Stewardship with respect to investee companies has been a small-scale part of the investment industry to date. The issue is whether this changes and investors play a much bigger part in corporate governance and activism, with accompanying impacts on the performance of corporations and on investors’ own performance.

KEY POINTS

  • The fundamental issue for investors is dealing with corporations that seem less than fully aligned with a legitimate long-term, sustainable value proposition. Conflicts of interests are a primary source of doubt for investors. Such doubts may grow in the future as corporations face transformation and situations in which corporate assets become stranded. Investors face considerable challenges to be effective in their thinking and their corporate actions.
  • There is a current view that the exercise of ownership rights and responsibilities is easier said than done. With ownership stakes in companies so fragmented, it may be difficult for corporations to be constructively influenced by the exercise of investor stewardship. The question is whether stewardship can achieve net positive outcomes. Doubts exist that investors can understand the long-term drivers of value the way that companies’ leadership does.

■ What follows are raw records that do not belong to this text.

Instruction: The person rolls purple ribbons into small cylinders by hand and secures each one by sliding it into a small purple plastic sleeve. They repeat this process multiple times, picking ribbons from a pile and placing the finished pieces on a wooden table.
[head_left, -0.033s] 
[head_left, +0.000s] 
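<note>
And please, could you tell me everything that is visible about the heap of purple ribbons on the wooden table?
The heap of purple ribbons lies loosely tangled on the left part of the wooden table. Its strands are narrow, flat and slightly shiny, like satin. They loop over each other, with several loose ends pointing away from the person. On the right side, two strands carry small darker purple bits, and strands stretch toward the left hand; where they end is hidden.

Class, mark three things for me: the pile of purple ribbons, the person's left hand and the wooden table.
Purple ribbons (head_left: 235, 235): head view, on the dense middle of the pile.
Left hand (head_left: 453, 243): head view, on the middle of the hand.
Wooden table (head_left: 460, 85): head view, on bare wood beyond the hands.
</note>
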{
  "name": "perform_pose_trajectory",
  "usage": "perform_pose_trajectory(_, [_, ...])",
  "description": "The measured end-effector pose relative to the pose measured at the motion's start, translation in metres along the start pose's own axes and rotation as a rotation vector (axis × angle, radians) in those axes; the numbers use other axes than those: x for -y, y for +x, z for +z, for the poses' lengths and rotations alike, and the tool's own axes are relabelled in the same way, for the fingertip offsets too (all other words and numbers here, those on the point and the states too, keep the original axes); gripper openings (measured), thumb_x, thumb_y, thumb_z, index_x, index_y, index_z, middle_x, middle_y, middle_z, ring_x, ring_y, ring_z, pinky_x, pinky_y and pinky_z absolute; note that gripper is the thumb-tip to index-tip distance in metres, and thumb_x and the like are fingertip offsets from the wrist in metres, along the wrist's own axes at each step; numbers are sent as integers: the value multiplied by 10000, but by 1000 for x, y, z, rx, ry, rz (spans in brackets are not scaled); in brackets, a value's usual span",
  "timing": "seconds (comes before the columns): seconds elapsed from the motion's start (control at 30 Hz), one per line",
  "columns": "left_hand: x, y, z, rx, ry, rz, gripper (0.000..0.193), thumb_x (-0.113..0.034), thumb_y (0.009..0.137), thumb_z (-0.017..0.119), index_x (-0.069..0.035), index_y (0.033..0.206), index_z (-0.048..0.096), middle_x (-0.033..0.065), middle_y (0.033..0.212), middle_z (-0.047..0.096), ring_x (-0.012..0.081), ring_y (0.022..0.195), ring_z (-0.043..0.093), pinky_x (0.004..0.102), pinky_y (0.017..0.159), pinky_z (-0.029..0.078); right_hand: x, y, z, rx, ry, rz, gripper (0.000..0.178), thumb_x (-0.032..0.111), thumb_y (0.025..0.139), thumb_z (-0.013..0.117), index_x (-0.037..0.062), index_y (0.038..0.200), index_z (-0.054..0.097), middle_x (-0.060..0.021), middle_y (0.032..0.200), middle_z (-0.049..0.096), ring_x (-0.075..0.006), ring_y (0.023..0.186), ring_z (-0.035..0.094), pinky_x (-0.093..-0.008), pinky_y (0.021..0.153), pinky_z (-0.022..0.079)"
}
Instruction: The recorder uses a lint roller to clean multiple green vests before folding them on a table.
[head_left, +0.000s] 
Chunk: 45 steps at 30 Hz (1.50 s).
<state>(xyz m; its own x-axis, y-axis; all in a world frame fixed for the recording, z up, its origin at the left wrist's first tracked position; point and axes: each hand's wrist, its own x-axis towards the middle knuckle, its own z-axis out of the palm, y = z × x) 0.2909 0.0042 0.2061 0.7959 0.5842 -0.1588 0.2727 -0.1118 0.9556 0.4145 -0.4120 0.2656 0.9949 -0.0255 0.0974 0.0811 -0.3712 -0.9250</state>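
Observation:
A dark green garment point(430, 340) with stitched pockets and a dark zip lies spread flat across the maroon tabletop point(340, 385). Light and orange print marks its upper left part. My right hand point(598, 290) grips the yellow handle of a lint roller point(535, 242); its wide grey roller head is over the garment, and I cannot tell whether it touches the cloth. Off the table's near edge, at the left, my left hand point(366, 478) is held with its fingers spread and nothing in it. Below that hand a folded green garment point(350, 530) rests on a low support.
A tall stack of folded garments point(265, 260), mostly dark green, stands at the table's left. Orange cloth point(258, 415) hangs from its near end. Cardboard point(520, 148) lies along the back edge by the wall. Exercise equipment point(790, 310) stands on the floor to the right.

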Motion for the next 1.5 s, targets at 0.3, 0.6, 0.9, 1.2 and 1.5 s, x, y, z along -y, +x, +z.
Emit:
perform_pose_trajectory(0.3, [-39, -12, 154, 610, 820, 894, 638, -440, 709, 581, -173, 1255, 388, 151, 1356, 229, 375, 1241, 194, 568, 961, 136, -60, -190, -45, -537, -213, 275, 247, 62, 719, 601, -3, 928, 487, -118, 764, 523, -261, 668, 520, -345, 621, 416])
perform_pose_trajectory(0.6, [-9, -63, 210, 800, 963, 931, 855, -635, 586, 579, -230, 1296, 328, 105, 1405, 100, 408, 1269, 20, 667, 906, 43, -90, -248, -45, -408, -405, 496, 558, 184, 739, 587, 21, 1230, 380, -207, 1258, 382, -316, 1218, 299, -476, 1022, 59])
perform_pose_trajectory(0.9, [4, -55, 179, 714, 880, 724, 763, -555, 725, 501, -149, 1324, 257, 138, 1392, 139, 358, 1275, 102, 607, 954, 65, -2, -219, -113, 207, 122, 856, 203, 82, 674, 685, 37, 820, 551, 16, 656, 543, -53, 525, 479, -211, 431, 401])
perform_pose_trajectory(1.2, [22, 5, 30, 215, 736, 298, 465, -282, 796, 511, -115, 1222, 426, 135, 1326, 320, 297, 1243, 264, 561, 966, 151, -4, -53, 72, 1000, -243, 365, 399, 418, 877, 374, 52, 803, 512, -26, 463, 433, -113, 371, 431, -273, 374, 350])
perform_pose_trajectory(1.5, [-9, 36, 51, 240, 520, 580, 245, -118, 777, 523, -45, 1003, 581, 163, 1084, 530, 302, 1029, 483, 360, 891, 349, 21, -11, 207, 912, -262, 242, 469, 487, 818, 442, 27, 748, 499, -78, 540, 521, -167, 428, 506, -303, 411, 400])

  • Just 11% of those surveyed think that the successful implementation of long-horizon investing will progress significantly in the coming 5–10 years. There is a much more positive outlook, however, on the application of stewardship and ownership rights to portfolios, with 64% expecting this to grow during the same period.
  • In this narrative, significant influence comes from three investment models: first, increased cooperation among investors; second, the growth of index-tracking portfolios managed by investment firms that take stewardship seriously; and third, the activist model, which may not always have long-term time horizons in mind, and always has capacity constraints, but still has a part to play.
  • The purpose of corporations is not a settled concept and has evolved from shareholder-centric versions to stakeholder-centric ideas. A Financial Times editorial on 1 January 2018 expressed a conviction widely shared on this challenge: “Capitalism needs a new social contract…The relationship between business and society requires repair. For businesses, the bottom line is that they have to trade in ways that are competent, ethical, and fair—and be seen to do so” (“A Better Deal between Business and Society” 2018).
  • In the Progressive Capitalism scenario, there is a growing ancillary stewardship issue concerning wider responsibility whereby “firms, including investment institutions, try to integrate their wider purpose alongside their profit motivations in business models incorporating corporate social responsibility.” In this narrative, there is an optimistic view that stronger versions of stakeholder responsibility will emerge.